Das Phänomen Aids stellt die Gesellschaft auf die Probe

Von Horst-Eberhard Richter

Aids ist im Begriff, alle anderen gesellschaftlichen Ängste zu überwuchern. Immer mehr Menschen wird bewußt, daß sie in der Nachbarschaft von Infizierten leben. Und nicht wenige zweifeln, wie ein Test bei ihnen selbst ausfallen würde.

Die Test-Positiven haben die eigene Krankheit zu fürchten, aber mindestens im gleichen Maße die Haltung der Umwelt. Denn dem pathologischen Phänomen Aids steht das pathologische Phänomen massenhafter hysterisch-phobischer Reaktionen des Publikums gegenüber. Wie keine andere Krankheit entfacht Aids im Umfeld panische Ängste, Fluchtimpulse, nicht selten aber auch Abscheu und feindselige Gefühle. Aids trifft eine Gesellschaft, die durch andere Traumen – Umweltzerstörung, atomare Bedrohung – bereits unter erhöhtem Angstdruck lebt. Die Virus-Krankheit entblößt eine latente Unheimlichkeitsstimmung und versammelt gleichzeitig alle paranoiden Projektionen auf sich. Sie ist zu dem großen Verfolger schlechthin geworden. Wer seine Infektion verrät, provoziert um sich herum Bestürzung. Verständlich, daß viele, die soziale Stigmatisierung fürchtend, vor einem Test zurückscheuen.

Angst aus dem Unbewußten

Von manchen Aids-Patienten hört man, die Krankheit zu erleiden sei schlimm, aber schlimmer noch sei das Gefühl der chronischen Isolierung bis zur Ächtung. Freunde ziehen sich zurück. Es gibt keine Zärtlichkeiten mehr. Da sind Familien, die nur noch über Telephon oder Brief mit erkrankten Angehörigen Kontakt haben wollen. Ich kenne intelligente Psychologinnen und Psychologen, die – obwohl über die Gefahrlosigkeit voll im Bilde – Begegnungen mit Aids-Kranken verweigern. Motiv ist hier wie in vielen anderen Fällen eine regelrechte neurotische Phobie. Aus dem Unbewußten aufsteigende Angst setzt sich gegen die rationale Einsicht durch. Sachkundige Belehrungen richten in solchen Fällen genauso wenig aus wie etwa bei Patienten mit Platzangst oder Tierphobien. Es ist, als habe uralter Dämonenglaube die Virus-Träger in vom Teufel Besessene verwandelt.

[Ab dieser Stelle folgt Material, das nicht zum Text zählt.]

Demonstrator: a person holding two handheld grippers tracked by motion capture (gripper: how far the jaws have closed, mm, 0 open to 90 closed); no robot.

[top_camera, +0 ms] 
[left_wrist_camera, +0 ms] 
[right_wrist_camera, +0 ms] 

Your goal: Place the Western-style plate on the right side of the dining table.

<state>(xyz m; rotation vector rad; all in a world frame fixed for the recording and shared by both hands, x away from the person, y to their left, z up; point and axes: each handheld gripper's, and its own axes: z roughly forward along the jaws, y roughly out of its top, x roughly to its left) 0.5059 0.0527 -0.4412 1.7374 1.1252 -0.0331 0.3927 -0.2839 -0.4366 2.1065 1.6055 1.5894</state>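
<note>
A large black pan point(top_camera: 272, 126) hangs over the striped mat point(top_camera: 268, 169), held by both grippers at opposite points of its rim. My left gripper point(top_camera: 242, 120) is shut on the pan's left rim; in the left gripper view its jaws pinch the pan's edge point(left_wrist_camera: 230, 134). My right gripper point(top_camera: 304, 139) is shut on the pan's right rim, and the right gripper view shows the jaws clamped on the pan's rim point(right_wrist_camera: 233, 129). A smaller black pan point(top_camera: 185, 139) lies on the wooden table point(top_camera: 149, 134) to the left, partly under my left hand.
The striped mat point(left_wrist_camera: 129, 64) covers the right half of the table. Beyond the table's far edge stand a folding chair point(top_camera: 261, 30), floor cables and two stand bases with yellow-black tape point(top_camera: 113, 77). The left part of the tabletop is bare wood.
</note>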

Zweifellos wird Aids momentan als die massivste Bedrohung unserer kulturell antrainierten heimlichen Unsterblichkeits- und Größenphantasien erlebt. Scheinbar stetig vorrückend zu einer Erweiterung und Sicherung des Lebens durch technische Errungenschaften und medizinische Triumphe, erfahren wir durch Aids die Brüchigkeit unserer Verdrängung von Todesangst. Plötzlich wird zur unerbittlichen Gewißheit, was gemeinhin als abstrakte Idee ausgeblendet war. Aids widerlegt den Mythos einer Medizin, die nach dem Sieg über viele Seuchen bald der letzten tödlichen Krankheiten Herr werden sollte.